● **EXERCISE DESCRIPTION**
Could you return every record below exactly as it is written?

Extracted records:
<<<<
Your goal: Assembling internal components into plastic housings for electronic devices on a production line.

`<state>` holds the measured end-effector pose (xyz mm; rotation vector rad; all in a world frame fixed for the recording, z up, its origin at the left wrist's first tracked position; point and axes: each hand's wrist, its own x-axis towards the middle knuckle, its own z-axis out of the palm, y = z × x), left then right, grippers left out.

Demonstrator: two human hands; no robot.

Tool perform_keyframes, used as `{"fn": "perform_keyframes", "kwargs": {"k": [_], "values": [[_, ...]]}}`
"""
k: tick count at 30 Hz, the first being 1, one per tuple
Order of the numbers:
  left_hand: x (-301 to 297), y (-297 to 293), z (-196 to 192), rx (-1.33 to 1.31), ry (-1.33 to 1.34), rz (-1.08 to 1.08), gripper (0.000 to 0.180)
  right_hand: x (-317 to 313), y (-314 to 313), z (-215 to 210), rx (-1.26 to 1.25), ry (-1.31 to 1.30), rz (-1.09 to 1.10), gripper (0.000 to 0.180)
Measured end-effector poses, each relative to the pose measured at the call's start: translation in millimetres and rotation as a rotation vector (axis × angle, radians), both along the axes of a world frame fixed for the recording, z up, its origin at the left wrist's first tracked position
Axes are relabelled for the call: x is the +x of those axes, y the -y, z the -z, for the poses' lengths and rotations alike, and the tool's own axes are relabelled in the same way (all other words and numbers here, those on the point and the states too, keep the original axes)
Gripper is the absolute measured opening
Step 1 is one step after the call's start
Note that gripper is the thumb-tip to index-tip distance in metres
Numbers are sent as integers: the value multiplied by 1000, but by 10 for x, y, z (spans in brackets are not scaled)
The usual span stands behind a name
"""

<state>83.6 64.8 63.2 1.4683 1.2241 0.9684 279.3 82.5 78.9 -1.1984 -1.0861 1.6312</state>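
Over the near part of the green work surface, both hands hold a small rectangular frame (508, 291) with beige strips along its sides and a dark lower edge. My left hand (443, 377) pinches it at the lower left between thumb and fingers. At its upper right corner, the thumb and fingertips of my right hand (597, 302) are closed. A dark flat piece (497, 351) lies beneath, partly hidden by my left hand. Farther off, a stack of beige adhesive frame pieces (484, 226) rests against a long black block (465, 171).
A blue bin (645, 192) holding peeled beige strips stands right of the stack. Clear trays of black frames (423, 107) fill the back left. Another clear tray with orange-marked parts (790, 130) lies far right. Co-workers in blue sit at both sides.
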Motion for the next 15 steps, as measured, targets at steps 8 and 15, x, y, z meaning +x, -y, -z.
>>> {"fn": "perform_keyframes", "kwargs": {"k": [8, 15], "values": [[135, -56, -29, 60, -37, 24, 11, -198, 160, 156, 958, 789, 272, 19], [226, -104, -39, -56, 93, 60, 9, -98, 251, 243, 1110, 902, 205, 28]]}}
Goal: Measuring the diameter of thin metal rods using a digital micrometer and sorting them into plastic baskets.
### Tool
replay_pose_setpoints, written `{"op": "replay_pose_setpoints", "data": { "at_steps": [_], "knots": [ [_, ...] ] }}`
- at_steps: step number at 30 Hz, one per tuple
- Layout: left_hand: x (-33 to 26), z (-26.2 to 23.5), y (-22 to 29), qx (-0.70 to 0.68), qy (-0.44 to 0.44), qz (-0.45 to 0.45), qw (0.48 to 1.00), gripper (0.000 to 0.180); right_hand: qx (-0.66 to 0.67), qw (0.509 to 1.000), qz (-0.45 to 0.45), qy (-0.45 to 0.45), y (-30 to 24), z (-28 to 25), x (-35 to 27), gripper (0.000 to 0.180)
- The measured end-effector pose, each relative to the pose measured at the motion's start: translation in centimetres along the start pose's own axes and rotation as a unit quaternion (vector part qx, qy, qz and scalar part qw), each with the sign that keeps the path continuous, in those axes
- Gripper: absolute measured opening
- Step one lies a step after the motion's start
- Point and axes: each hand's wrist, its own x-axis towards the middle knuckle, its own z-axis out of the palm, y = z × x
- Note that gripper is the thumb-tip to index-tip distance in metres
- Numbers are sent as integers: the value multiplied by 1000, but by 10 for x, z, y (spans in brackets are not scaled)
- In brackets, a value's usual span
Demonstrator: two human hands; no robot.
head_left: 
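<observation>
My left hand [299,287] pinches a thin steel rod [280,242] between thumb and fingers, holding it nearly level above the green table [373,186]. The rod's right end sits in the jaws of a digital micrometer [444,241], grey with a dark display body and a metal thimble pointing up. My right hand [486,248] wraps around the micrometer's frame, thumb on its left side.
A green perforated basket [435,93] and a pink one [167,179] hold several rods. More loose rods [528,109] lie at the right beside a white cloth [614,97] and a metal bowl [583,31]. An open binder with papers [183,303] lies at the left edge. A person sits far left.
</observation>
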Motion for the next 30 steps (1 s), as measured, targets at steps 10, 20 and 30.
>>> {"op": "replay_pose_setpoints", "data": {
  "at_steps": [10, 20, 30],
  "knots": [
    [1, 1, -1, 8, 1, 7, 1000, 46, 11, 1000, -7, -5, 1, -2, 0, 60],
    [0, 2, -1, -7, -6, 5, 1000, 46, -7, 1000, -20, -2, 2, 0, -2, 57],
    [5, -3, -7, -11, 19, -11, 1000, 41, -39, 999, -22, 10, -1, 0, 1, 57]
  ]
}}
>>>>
● **REPLY**
Your goal: Assembling internal components into plastic housings for electronic devices on a production line.

`<state>` holds the measured end-effector pose (xyz mm; rotation vector rad; all in a world frame fixed for the recording, z up, its origin at the left wrist's first tracked position; point and axes: each hand's wrist, its own x-axis towards the middle knuckle, its own z-axis out of the palm, y = z × x), left then right, grippers left out.

Demonstrator: two human hands; no robot.

Tool perform_keyframes, used as `{"fn": "perform_keyframes", "kwargs": {"k": [_], "values": [[_, ...]]}}`
"""
k: tick count at 30 Hz, the first being 1, one per tuple
Order of the numbers:
  left_hand: x (-301 to 297), y (-297 to 293), z (-196 to 192), rx (-1.33 to 1.31), ry (-1.33 to 1.34), rz (-1.08 to 1.08), gripper (0.000 to 0.180)
  right_hand: x (-317 to 313), y (-314 to 313), z (-215 to 210), rx (-1.26 to 1.25), ry (-1.31 to 1.30), rz (-1.09 to 1.10), gripper (0.000 to 0.180)
Measured end-effector poses, each relative to the pose measured at the call's start: translation in millimetres and rotation as a rotation vector (axis × angle, radians), both along the axes of a world frame fixed for the recording, z up, its origin at the left wrist's first tracked position
Axes are relabelled for the call: x is the +x of those axes, y the -y, z the -z, for the poses' lengths and rotations alike, and the tool's own axes are relabelled in the same way (all other words and numbers here, those on the point and the states too, keep the original axes)
Gripper is the absolute measured opening
Step 1 is one step after the call's start
Note that gripper is the thumb-tip to index-tip distance in metres
Numbers are sent as integers: the value multiplied by 1000, but by 10 for x, y, z (spans in brackets are not scaled)
The usual span stands behind a name
"""

<state>83.6 64.8 63.2 1.4683 1.2241 0.9684 279.3 82.5 78.9 -1.1984 -1.0861 1.6312</state>
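Over the near part of the green work surface, both hands hold a small rectangular frame (508, 291) with beige strips along its sides and a dark lower edge. My left hand (443, 377) pinches it at the lower left between thumb and fingers. At its upper right corner, the thumb and fingertips of my right hand (597, 302) are closed. A dark flat piece (497, 351) lies beneath, partly hidden by my left hand. Farther off, a stack of beige adhesive frame pieces (484, 226) rests against a long black block (465, 171).
A blue bin (645, 192) holding peeled beige strips stands right of the stack. Clear trays of black frames (423, 107) fill the back left. Another clear tray with orange-marked parts (790, 130) lies far right. Co-workers in blue sit at both sides.
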Motion for the next 15 steps, as measured, targets at steps 8 and 15, x, y, z meaning +x, -y, -z.
>>> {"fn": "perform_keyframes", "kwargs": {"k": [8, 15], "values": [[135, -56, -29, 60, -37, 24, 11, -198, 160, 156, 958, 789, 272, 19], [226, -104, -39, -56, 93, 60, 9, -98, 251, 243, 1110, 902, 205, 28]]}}
Goal: Measuring the diameter of thin metal rods using a digital micrometer and sorting them into plastic baskets.
### Tool
replay_pose_setpoints, written `{"op": "replay_pose_setpoints", "data": { "at_steps": [_], "knots": [ [_, ...] ] }}`
- at_steps: step number at 30 Hz, one per tuple
- Layout: left_hand: x (-33 to 26), z (-26.2 to 23.5), y (-22 to 29), qx (-0.70 to 0.68), qy (-0.44 to 0.44), qz (-0.45 to 0.45), qw (0.48 to 1.00), gripper (0.000 to 0.180); right_hand: qx (-0.66 to 0.67), qw (0.509 to 1.000), qz (-0.45 to 0.45), qy (-0.45 to 0.45), y (-30 to 24), z (-28 to 25), x (-35 to 27), gripper (0.000 to 0.180)
- The measured end-effector pose, each relative to the pose measured at the motion's start: translation in centimetres along the start pose's own axes and rotation as a unit quaternion (vector part qx, qy, qz and scalar part qw), each with the sign that keeps the path continuous, in those axes
- Gripper: absolute measured opening
- Step one lies a step after the motion's start
- Point and axes: each hand's wrist, its own x-axis towards the middle knuckle, its own z-axis out of the palm, y = z × x
- Note that gripper is the thumb-tip to index-tip distance in metres
- Numbers are sent as integers: the value multiplied by 1000, but by 10 for x, z, y (spans in brackets are not scaled)
- In brackets, a value's usual span
Demonstrator: two human hands; no robot.
head_left: 
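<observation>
My left hand [299,287] pinches a thin steel rod [280,242] between thumb and fingers, holding it nearly level above the green table [373,186]. The rod's right end sits in the jaws of a digital micrometer [444,241], grey with a dark display body and a metal thimble pointing up. My right hand [486,248] wraps around the micrometer's frame, thumb on its left side.
A green perforated basket [435,93] and a pink one [167,179] hold several rods. More loose rods [528,109] lie at the right beside a white cloth [614,97] and a metal bowl [583,31]. An open binder with papers [183,303] lies at the left edge. A person sits far left.
</observation>
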Motion for the next 30 steps (1 s), as measured, targets at steps 10, 20 and 30.
>>> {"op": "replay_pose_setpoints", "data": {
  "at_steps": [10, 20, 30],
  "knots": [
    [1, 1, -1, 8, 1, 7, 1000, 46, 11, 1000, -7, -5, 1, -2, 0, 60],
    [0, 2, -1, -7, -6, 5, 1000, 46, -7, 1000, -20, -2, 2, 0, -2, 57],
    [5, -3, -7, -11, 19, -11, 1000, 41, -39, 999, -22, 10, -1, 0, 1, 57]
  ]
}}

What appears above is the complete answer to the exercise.